Nicolas était amusé par le chauvinisme intransigeant de l’archiviste. Soupe au lait, il l’avait connue, soupe au lait, elle était toujours.
« J’ai dit que je l’avais vue aux Ombras. Je n’ai pas dit qu’elle est des Ombras. D’ailleurs, elle était à cheval et elle s’est dirigée vers Bonadret.
-Par la route ?
-Non, par la falaise.
-Alors, tu l’as rêvée mais tu ne l’as pas vue. Le dernier qui est passé par-là, c’est le chien d’Albert. Il était au cul d’un chevreuil. On a trouvé les deux en bas, éclatés comme des figues mûres.
-Je suis bien de l’avis de Lucienne, intervint Paul. Seuls les vautours ont assez de place pour s’y poser. Allez, va, tu ferais bien d’aller te coucher. »
Nicolas regrettait d’avoir parlé. Il dit bonsoir à Lucienne et monta à sa chambre comme un enfant obéissant.

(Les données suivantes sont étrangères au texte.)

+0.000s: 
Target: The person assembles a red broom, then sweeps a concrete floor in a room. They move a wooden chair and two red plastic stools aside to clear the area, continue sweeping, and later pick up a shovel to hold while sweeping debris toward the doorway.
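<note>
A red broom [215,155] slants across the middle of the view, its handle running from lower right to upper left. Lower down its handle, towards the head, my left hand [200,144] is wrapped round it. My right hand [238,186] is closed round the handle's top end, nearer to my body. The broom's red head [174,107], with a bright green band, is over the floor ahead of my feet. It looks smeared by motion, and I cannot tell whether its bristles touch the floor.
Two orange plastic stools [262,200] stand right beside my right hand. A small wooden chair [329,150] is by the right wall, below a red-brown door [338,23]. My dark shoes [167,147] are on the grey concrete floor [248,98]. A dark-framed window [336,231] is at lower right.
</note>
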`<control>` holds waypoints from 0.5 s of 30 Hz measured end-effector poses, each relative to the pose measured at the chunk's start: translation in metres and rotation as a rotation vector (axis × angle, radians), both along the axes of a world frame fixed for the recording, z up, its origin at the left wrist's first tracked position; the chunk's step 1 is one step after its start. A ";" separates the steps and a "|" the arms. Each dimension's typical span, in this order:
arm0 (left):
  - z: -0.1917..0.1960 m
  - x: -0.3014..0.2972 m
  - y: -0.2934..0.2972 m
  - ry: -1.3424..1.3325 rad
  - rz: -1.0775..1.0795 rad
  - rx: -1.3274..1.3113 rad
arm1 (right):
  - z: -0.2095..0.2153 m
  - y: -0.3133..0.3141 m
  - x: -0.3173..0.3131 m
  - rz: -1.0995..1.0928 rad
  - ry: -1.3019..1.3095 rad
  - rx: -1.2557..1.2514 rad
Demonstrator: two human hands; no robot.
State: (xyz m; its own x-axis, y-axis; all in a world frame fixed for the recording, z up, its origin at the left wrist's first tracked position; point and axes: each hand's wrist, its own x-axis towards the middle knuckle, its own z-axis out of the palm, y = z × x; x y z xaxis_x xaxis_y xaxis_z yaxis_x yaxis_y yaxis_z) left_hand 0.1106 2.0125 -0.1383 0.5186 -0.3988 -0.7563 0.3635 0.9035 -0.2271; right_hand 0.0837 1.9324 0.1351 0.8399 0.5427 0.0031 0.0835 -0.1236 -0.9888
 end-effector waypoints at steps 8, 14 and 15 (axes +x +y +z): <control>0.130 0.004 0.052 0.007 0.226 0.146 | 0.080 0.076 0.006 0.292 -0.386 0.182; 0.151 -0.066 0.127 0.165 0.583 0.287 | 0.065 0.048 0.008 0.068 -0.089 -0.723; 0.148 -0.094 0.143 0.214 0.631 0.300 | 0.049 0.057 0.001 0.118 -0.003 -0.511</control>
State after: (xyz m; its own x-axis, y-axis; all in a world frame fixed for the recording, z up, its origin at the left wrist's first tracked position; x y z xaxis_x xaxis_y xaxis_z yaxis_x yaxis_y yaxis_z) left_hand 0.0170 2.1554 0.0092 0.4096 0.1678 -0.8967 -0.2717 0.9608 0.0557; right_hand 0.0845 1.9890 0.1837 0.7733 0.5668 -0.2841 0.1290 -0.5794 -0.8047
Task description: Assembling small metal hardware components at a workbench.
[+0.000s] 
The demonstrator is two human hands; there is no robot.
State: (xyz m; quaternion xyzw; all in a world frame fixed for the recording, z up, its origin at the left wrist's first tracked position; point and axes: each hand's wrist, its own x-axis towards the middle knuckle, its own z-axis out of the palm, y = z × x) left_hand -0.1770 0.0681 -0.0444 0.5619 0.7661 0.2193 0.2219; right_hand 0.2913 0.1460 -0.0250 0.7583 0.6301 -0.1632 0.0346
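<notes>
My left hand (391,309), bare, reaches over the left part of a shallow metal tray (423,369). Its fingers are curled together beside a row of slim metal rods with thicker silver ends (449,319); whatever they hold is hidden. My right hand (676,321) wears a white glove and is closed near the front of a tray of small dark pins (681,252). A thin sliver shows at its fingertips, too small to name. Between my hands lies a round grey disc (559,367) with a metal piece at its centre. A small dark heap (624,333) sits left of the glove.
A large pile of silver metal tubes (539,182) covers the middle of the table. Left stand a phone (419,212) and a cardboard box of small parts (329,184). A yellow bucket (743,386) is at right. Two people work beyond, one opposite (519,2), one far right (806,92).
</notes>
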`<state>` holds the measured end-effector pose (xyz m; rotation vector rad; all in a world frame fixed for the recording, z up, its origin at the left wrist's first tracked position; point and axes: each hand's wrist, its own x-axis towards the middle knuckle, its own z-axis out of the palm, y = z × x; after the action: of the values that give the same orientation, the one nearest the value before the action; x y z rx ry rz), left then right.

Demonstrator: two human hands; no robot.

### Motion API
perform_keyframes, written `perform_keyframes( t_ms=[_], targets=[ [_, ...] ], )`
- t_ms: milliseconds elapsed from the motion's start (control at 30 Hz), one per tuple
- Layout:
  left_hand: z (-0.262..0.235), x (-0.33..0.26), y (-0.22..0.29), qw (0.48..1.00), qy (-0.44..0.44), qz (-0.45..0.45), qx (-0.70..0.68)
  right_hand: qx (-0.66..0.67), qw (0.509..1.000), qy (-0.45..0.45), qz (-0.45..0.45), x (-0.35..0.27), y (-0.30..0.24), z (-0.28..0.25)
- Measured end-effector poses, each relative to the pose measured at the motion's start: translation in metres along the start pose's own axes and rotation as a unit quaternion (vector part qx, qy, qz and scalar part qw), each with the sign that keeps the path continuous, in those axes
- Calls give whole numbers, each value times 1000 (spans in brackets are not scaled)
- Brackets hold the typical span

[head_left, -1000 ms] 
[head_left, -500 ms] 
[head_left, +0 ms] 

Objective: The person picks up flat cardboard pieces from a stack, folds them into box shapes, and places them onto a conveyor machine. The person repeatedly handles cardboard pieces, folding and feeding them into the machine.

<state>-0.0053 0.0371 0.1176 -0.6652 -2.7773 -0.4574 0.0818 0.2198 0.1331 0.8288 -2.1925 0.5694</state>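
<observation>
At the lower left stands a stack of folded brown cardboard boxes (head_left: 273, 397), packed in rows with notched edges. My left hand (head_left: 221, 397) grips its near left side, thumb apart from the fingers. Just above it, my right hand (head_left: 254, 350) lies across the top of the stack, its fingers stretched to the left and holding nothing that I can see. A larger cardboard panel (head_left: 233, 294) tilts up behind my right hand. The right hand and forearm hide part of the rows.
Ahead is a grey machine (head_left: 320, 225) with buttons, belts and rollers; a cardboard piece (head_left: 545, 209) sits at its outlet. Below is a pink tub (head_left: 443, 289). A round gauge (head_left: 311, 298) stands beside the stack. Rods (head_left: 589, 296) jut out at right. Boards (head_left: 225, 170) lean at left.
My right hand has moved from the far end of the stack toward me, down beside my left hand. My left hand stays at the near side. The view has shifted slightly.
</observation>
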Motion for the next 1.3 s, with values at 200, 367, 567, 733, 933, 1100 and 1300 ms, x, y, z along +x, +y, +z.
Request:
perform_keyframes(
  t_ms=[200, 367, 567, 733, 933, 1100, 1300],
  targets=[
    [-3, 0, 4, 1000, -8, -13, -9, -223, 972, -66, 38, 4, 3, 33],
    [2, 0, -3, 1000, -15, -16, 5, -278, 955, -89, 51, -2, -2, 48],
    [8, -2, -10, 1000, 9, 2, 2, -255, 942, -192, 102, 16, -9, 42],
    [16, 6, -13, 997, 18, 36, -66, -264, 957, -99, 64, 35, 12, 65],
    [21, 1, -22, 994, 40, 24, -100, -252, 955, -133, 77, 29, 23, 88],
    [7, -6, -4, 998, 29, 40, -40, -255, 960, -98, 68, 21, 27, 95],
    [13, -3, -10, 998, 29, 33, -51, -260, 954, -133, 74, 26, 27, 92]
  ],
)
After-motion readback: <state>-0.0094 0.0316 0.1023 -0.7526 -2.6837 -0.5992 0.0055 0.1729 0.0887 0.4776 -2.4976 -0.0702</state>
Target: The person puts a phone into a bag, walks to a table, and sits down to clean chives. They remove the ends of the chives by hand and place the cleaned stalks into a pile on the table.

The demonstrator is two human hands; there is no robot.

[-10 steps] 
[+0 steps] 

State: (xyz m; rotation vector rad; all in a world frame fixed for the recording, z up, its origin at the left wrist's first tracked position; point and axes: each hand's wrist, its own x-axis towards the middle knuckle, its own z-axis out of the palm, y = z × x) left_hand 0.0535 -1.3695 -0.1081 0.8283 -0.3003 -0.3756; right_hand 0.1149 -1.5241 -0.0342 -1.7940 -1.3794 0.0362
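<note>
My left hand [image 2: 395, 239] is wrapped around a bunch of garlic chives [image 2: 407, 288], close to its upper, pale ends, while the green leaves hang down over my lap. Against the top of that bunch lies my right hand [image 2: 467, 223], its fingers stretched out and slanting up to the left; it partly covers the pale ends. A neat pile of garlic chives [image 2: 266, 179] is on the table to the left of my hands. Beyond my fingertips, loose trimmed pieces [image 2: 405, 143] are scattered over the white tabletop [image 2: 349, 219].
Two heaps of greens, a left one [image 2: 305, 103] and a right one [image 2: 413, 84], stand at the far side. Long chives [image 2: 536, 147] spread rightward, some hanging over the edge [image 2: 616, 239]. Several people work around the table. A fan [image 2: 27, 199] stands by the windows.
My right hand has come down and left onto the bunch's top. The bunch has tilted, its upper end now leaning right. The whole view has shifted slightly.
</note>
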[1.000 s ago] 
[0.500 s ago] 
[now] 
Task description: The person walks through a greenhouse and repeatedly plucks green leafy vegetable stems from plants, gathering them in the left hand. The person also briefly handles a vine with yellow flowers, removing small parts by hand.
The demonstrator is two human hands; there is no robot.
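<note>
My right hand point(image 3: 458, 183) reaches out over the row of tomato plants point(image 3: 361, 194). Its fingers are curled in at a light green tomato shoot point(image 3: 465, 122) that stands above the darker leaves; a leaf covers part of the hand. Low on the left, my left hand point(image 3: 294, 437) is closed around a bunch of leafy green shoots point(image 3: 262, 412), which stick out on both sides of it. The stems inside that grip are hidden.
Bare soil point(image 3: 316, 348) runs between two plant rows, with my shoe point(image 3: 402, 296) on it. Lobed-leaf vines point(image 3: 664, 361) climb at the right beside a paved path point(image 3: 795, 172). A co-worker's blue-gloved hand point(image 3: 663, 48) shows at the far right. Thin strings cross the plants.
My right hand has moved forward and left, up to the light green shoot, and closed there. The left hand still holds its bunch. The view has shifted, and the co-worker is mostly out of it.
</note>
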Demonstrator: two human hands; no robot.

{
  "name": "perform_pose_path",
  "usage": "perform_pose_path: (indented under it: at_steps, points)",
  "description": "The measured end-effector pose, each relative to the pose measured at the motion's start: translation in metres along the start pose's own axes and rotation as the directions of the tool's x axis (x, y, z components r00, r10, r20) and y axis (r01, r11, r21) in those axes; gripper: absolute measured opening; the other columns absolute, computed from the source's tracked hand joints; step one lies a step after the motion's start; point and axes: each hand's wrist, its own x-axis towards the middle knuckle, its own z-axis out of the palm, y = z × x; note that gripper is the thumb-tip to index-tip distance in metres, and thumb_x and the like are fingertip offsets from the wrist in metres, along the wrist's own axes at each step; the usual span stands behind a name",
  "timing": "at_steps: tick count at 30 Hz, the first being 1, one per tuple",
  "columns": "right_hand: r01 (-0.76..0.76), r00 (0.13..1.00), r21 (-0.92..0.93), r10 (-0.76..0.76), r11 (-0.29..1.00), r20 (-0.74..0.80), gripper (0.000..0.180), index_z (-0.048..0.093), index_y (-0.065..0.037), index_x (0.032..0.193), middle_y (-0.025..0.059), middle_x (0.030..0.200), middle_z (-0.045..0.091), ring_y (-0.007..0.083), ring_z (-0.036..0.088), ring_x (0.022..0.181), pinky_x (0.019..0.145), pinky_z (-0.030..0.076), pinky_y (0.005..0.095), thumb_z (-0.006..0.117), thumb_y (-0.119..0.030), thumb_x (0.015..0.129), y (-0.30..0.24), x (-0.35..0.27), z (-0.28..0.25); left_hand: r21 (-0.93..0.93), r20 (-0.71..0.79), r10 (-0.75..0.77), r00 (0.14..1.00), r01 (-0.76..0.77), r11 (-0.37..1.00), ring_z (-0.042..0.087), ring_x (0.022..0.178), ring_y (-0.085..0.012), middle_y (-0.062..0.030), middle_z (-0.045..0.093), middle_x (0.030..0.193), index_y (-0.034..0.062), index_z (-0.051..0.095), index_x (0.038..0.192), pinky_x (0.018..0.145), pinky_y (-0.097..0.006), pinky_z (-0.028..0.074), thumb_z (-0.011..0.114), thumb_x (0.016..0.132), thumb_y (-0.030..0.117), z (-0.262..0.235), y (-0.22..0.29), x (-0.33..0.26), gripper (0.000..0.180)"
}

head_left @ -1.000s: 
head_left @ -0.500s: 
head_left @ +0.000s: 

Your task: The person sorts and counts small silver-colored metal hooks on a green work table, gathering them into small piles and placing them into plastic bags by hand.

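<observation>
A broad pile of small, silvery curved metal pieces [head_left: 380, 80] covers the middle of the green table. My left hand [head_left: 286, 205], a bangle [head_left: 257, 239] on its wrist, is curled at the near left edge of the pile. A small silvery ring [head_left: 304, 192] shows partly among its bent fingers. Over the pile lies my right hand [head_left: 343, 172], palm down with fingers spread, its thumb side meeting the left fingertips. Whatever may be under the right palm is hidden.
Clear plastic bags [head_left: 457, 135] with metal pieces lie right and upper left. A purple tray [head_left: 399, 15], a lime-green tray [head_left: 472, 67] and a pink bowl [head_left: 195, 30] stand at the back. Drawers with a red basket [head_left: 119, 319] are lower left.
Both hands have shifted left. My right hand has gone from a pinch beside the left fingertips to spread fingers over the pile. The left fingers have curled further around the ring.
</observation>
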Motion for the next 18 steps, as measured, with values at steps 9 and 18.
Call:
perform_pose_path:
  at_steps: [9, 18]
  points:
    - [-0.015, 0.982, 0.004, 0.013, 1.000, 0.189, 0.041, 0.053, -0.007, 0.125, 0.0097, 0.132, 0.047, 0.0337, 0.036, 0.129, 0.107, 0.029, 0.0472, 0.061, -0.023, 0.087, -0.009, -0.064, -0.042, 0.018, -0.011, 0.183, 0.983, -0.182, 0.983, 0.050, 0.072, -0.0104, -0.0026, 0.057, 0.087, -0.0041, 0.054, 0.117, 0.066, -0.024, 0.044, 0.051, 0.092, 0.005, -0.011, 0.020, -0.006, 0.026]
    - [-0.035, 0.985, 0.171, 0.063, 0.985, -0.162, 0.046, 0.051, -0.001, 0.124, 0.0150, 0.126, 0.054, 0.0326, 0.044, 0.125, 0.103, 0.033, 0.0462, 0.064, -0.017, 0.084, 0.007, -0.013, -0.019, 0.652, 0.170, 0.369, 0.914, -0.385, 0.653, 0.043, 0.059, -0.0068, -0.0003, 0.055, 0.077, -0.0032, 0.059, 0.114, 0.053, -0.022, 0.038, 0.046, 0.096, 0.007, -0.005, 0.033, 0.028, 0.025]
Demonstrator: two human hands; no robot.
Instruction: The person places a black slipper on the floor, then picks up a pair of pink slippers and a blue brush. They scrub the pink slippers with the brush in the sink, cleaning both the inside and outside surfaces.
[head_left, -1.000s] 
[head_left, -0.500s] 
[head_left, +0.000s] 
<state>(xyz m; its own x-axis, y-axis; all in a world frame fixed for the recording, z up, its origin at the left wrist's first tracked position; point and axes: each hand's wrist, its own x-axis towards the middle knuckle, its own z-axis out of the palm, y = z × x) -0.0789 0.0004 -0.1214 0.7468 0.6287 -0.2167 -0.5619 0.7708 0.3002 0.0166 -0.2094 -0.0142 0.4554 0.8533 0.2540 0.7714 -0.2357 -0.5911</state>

Paul raccompagna Lucienne jusqu’au portillon du jardin.
« Vous savez, Lucienne, il n’y a pas plus intelligent que mon fils. Cependant, par moments, je me demande s’il n’a pas des séquelles de son insolation. C’est comme si un feu se réveillait. Vous croyez que c’est possible tant d’années après ?
-Je ne suis pas une spécialiste, Monsieur le Maire.
-A son âge, je ne peux pas lui dire de mettre sa casquette chaque fois qu’il sort…
-Mais vous lui dites tout de même d’aller se coucher.
-Ce n’est pas pareil. Il a tout le décalage horaire à éponger. Allez, bonne nuit. Vous n’avez pas oublié la médaille au moins.
-Oh non ! Je la tiens serrée. Bonne nuit, Monsieur le Maire. »
Lucienne partit en suivant le faisceau de sa lampe car le nouvel éclairage public n’était pas encore installé dans la rue du maire.